The survivor of the duel, dressed as an American Indian, walks away with his second, Harlequin, leaving behind his weapon and some feathers of his headdress, towards his carriage, shown waiting in the background.

It was characteristic of Gérôme to depict not a violent event itself, but the aftermath of such violence; see The Death of Caesar, The Execution of Marshal Ney, and Jerusalem. The bizarreness of the scene in regard to the brightly colored costumes turns to pathos at the sight of blood on the Pierrot.

==Exhibition history==
The Walters indicates that the work has been included in the following exhibitions:
- From Ingres to Gauguin: French Nineteenth Century Paintings Owned in Maryland. Baltimore Museum of Art, Baltimore. 1951.
- The Taste of Maryland: Art Collecting in Maryland 1800–1934. The Walters Art Gallery, Baltimore. 1984.
- Highlights from the Collection. The Walters Art Gallery, Baltimore. 1998–2001.

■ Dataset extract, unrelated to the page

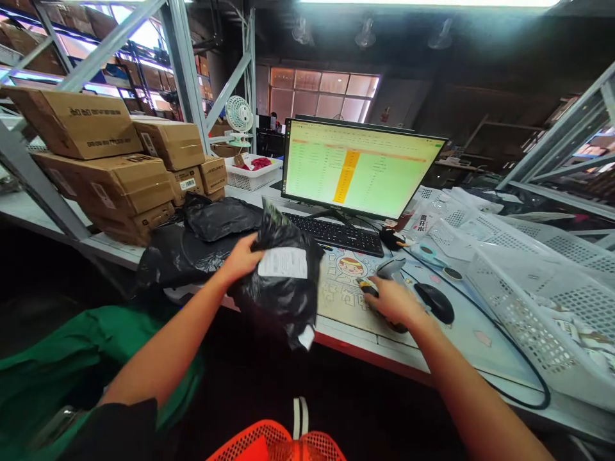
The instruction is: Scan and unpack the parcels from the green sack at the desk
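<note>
Left of the left hand (243, 258), more black bags (192, 250) lie on the tabletop (471, 333), with cardboard boxes (120, 160) stacked beyond them. The left hand is clamped on the edge of a black parcel (283, 298), held up over the tabletop's front edge, its white label (283, 262) facing the camera. Right of the parcel, the right hand (391, 301) is closed around a scanner (390, 266), with a mouse (435, 302) just beside it on its right.
</note>
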`<state>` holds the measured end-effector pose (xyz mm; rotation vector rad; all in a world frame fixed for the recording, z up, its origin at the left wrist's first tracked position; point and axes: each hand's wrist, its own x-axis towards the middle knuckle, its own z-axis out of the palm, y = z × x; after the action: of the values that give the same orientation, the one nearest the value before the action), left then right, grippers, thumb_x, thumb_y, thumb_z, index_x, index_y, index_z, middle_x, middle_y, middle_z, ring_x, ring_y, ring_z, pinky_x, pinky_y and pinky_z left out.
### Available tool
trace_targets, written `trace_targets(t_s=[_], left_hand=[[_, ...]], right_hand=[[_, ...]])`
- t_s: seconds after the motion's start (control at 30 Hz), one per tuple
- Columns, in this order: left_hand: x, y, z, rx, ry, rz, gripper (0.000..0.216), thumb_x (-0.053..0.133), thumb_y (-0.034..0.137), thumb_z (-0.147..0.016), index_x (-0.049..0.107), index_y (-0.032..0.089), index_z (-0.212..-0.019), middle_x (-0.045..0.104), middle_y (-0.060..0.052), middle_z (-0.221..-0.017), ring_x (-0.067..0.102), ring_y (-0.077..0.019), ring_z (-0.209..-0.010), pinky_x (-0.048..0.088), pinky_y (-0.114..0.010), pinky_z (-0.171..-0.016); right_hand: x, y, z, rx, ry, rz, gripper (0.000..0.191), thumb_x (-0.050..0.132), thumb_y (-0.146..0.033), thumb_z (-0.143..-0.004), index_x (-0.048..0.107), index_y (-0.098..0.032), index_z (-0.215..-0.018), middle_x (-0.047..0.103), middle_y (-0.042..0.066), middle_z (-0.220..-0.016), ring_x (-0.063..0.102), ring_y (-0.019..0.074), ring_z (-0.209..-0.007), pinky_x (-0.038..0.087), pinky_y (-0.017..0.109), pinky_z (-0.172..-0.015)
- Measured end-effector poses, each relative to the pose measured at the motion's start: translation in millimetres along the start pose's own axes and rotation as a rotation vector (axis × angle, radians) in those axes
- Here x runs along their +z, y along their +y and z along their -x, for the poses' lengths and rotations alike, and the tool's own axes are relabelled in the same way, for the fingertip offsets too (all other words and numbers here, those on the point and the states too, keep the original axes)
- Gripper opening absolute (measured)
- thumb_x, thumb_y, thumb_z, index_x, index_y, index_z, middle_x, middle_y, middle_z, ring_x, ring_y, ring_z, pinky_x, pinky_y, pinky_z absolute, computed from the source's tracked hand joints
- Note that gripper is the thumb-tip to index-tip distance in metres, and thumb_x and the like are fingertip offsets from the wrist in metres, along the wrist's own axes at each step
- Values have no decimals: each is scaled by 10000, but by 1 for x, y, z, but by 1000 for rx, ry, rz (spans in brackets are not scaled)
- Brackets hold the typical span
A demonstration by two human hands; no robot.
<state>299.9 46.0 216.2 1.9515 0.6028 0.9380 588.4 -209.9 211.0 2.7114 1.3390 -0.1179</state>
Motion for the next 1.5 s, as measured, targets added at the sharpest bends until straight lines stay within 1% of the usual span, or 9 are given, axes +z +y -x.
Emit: trace_targets(t_s=[0.13,0.27,0.37,0.5,0.63,0.77,1.13,1.3,1.5], left_hand=[[-27,68,3,405,-89,-311,175,617,217,-766,728,185,-897,774,-58,-1033,689,-288,-1127,521,-379,-1026],[9,68,29,707,-462,-449,351,507,-24,-738,694,216,-913,732,-51,-1346,581,-262,-1405,439,-435,-1182],[59,24,62,648,-622,-451,374,554,-73,-694,658,205,-921,751,-90,-1312,610,-273,-1383,466,-461,-1180],[105,-19,101,465,-606,-293,437,489,-107,-637,631,192,-923,656,-99,-1469,549,-256,-1448,415,-462,-1238],[113,-17,109,308,-524,-198,445,460,-77,-662,644,196,-961,724,-73,-1371,600,-233,-1398,485,-406,-1166],[107,-9,106,252,-520,-220,507,446,-63,-695,677,193,-1067,732,-68,-1352,599,-221,-1397,494,-379,-1154],[100,-11,101,310,-662,-217,535,547,-43,-766,648,202,-1231,722,-88,-1314,569,-240,-1427,394,-416,-1247],[73,19,78,318,-792,-135,417,783,399,-894,668,218,-1252,720,-105,-1330,692,-270,-1234,512,-379,-1100],[85,1,45,430,-236,-567,254,703,181,-944,715,161,-1197,669,-156,-1378,588,-313,-1309,462,-491,-1122]], right_hand=[[26,10,39,21,62,-35,603,481,-318,-1005,474,-100,-1567,642,227,-1398,645,380,-1247,527,485,-1007],[11,30,50,135,214,-298,555,391,-270,-988,587,-106,-1481,731,191,-1219,701,329,-1102,538,431,-980],[-28,39,59,180,404,-575,581,368,-376,-992,612,-140,-1464,756,140,-925,696,287,-783,564,408,-756],[-75,-3,61,-208,341,-610,573,427,-473,-962,672,-220,-1414,722,58,-770,628,219,-630,519,338,-610],[-82,-98,38,-602,152,-397,477,473,-321,-953,741,-228,-1335,798,43,-1018,727,219,-905,564,330,-880],[-67,-146,6,-662,89,-246,464,489,-246,-955,746,-225,-1341,752,47,-1296,707,263,-1161,523,361,-1058],[-18,45,47,-110,107,-112,507,469,-336,-978,691,-252,-1426,759,109,-1195,705,316,-1078,534,425,-974],[27,36,44,12,134,-50,567,415,-340,-1007,578,-188,-1528,687,179,-1260,686,354,-1116,531,461,-979],[0,-8,16,-169,409,-198,498,450,-329,-1005,647,-112,-1407,655,197,-1352,627,342,-1248,468,460,-1116]])
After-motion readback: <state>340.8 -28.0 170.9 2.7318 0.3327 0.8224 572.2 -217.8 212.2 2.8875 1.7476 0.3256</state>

- Triumph of French Painting: Masterpieces from Ingres to Matisse. Baltimore Museum of Art, Baltimore; Philbrook Museum of Art, Tulsa; Norton Museum of Art, West Palm Beach; Royal Academy of Arts, London; Albright-Knox Art Gallery, Buffalo; Dayton Art Institute, Dayton. 2000–2002.
- A Magnificent Age: Masterpieces from the Walters Art Museum, Baltimore. The Nelson-Atkins Museum of Art, Kansas City; Mint Museum of Art, Charlotte; The Walters Art Museum, Baltimore. 2002–2004.
- Déjà Vu? Revealing Repetition in French Masterpieces. The Walters Art Museum, Baltimore; Phoenix Art Museum, Phoenix. 2007–2008.
- The Spectacular Art of Jean-Léon Gérôme. J. Paul Getty Museum, Los Angeles; Musee D'Orsay, Paris; Museo Thyssen-Bornemisza, Madrid. 2010–2011.
- From Rye to Raphael: The Walters Story. The Walters Art Museum, Baltimore. 2014–2016.